TASK DESCRIPTION: In the listing below, locate the line with "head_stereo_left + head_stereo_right" and the line with "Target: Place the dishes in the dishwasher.", then output both and everything between them exactly, minus any pictures.

######

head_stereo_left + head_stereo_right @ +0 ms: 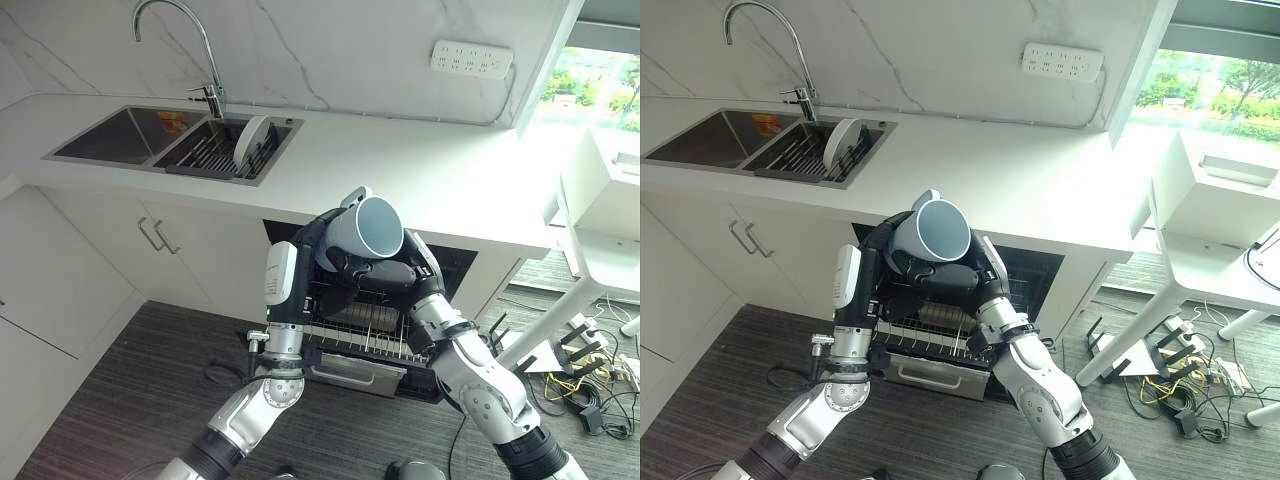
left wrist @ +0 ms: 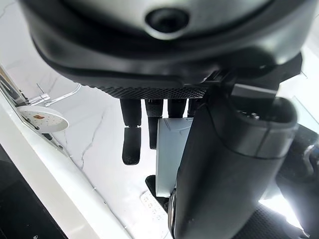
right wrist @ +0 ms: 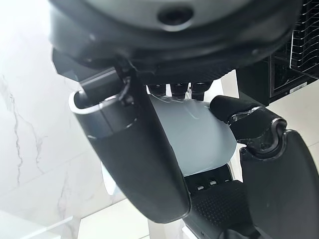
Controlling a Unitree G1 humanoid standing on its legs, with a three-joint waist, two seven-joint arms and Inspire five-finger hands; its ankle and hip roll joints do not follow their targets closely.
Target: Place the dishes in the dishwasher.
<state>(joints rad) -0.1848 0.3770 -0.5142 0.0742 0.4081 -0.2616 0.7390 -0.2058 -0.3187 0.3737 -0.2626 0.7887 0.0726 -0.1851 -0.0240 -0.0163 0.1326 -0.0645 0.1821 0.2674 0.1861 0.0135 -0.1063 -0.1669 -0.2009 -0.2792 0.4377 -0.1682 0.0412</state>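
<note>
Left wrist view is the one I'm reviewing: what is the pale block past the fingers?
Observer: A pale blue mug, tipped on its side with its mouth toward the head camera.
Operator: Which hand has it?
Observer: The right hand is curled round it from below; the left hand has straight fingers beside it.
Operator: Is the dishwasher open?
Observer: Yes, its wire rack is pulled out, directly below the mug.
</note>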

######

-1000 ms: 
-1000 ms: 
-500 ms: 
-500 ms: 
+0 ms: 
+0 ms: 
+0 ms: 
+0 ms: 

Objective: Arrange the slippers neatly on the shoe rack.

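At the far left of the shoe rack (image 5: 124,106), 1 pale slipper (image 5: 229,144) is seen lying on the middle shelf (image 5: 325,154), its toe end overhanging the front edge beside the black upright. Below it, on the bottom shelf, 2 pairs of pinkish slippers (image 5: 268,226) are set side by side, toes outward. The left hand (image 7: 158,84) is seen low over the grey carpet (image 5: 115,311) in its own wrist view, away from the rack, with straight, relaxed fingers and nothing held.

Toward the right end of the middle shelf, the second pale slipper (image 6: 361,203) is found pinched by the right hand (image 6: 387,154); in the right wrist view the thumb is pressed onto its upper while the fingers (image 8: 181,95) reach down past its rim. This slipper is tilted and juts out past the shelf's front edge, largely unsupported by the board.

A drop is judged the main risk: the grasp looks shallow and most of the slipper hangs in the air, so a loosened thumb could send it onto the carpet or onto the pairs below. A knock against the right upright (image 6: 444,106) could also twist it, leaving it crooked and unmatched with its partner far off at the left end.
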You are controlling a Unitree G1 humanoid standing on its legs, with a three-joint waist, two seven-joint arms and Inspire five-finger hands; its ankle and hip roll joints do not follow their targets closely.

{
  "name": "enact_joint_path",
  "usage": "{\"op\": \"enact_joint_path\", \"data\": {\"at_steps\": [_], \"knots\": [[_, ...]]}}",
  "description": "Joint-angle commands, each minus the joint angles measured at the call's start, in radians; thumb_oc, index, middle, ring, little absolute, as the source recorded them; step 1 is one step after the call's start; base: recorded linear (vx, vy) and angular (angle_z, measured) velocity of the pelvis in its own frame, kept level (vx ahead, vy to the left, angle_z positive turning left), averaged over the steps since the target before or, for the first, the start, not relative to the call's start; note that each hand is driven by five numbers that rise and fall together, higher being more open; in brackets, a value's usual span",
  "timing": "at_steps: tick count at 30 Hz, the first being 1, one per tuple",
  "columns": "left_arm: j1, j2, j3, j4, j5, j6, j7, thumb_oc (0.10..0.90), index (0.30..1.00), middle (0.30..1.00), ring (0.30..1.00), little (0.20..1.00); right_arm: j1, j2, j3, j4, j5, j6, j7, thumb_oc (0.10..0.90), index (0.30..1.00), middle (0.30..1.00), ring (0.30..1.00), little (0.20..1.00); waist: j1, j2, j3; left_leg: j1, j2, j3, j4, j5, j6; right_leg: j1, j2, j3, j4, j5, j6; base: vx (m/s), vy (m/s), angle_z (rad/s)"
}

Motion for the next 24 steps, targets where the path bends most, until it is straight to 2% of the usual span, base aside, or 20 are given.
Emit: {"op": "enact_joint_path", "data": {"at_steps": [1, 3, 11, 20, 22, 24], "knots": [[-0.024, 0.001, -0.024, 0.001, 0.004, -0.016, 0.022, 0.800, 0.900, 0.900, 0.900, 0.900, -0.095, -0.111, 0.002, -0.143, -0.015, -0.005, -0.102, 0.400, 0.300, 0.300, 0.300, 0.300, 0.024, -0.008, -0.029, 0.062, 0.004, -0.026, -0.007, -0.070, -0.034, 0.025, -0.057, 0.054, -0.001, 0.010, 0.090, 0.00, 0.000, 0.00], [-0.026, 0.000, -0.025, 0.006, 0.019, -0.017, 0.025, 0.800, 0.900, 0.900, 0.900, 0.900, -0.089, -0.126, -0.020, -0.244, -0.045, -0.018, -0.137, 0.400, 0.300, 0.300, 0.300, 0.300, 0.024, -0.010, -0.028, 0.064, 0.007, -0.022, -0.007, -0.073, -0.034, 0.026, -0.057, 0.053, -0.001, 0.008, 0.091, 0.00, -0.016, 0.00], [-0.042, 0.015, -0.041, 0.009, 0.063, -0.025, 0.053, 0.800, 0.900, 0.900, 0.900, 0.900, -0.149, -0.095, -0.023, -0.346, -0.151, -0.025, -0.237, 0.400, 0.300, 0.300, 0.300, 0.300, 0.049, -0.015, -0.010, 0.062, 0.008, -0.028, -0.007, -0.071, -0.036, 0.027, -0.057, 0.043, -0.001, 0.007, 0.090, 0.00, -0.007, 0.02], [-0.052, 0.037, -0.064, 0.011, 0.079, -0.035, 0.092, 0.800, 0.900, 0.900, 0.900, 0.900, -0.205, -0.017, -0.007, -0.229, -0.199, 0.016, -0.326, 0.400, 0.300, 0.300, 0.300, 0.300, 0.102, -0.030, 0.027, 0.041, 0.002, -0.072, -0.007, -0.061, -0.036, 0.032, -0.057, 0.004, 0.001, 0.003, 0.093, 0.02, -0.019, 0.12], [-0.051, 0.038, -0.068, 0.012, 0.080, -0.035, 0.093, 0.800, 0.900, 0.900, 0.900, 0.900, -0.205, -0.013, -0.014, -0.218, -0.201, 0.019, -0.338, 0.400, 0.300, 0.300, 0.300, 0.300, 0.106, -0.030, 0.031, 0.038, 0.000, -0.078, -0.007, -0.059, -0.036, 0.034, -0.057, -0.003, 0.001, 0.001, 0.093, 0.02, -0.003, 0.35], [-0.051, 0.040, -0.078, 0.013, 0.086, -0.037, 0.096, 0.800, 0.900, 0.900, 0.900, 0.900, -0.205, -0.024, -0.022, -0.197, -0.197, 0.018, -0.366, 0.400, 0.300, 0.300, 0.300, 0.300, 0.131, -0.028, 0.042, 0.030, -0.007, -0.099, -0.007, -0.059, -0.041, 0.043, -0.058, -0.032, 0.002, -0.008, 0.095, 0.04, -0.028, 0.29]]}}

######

EXPECTED ANSWER:
head_stereo_left + head_stereo_right @ +0 ms: 
left wrist @ +0 ms: 
right wrist @ +0 ms: 
Controlling a Unitree G1 humanoid standing on its legs, with a three-joint waist, two seven-joint arms and Inspire five-finger hands; its ankle and hip roll joints do not follow their targets closely.
Target: Place the dishes in the dishwasher.

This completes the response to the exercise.